You know what, it's hard. For me, as a musician, if I'm trying to create my vision and when somebody else is taking that control from me to make me something that I'm not, it hurts a lot. Because it's not an easy process to make a song, record it, mix and master it and everything else, also giving a lot of time and money. If you're trying to do it professionally, you want it to be your way. At least on some level, and to be completely out of creative control and put in a position to make something that somebody else thinks it's good for you, it really hurts and pisses you off, especially if you are very personal with your music. You are trying to prove yourself that you have something unique and worth of listening and when you don't have that chance, rough experience.

 

The similar thing happened with "Believe in Nothing" from Paradise Lost.

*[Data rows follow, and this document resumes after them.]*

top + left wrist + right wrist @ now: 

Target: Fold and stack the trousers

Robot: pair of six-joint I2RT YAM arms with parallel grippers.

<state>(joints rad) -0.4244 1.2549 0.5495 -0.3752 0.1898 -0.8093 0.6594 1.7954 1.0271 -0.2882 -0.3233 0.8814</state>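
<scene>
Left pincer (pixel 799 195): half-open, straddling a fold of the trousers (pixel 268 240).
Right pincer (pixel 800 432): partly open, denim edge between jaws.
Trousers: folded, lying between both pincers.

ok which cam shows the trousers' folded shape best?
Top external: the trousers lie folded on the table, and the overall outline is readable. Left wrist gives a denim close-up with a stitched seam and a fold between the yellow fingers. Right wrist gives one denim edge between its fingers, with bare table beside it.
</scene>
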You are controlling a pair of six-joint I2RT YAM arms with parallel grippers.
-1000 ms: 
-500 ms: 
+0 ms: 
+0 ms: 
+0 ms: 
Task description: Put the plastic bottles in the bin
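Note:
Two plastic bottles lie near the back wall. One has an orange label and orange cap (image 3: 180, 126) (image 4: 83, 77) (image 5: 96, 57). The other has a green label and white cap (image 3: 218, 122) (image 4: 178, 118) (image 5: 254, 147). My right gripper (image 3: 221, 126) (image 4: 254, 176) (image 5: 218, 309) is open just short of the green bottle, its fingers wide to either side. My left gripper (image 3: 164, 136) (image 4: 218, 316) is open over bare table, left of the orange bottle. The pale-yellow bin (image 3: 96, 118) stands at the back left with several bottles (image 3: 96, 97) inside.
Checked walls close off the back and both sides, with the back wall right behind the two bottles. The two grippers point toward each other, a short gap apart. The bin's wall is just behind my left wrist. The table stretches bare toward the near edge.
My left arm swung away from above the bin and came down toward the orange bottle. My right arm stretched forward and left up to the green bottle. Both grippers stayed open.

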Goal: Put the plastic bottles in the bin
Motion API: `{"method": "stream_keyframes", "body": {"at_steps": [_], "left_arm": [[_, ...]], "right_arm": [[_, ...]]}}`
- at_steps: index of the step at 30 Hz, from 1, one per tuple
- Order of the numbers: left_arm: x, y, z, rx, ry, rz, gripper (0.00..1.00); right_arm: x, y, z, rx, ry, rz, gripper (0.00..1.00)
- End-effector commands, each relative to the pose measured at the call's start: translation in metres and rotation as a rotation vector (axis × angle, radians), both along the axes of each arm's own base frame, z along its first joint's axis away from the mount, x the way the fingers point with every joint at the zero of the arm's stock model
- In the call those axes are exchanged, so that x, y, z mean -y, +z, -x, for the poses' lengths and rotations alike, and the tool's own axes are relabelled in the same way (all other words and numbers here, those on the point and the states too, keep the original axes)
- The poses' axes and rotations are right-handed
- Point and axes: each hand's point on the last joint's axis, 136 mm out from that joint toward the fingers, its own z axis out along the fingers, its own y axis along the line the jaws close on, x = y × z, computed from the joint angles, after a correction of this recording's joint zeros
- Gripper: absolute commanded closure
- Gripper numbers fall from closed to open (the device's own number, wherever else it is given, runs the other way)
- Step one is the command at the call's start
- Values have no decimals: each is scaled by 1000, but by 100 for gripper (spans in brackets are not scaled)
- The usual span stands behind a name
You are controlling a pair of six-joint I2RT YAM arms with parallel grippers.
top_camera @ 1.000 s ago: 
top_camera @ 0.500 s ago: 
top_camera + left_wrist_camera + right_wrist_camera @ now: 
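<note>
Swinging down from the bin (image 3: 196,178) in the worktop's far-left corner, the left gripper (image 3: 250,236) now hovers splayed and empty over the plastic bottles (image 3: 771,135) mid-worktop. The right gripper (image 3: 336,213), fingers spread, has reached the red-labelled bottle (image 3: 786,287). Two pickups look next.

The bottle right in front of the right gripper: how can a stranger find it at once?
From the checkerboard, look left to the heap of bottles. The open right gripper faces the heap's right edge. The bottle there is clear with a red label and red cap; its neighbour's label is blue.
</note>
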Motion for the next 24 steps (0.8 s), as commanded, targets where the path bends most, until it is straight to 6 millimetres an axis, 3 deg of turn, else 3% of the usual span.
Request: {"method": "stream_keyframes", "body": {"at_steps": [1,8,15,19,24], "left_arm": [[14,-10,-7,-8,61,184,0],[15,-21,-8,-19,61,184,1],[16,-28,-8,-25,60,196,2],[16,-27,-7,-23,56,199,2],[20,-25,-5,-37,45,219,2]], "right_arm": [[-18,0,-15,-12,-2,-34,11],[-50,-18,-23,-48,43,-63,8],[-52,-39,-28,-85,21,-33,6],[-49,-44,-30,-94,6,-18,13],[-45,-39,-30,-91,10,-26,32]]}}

Greg Mackintosh thinks that that record doesn't really exist for him since they didn't have creative control over the music. The other expample is when NIN finished "Pretty Hate Machine", TVT wanted similar record again and Reznor was very pissed off about that because he did not want to repeat himself. Linkin Park had similar issues with record company when they were doing "Hybrid Theory". Not an easy thing to swallow.

Indeed.  I think that's just the reality of most record companies unfortunately.  Tom Warrior from Celtic Frost/Triptykon is another one on that list who has been very vocal about his hatred of big labels for this reason.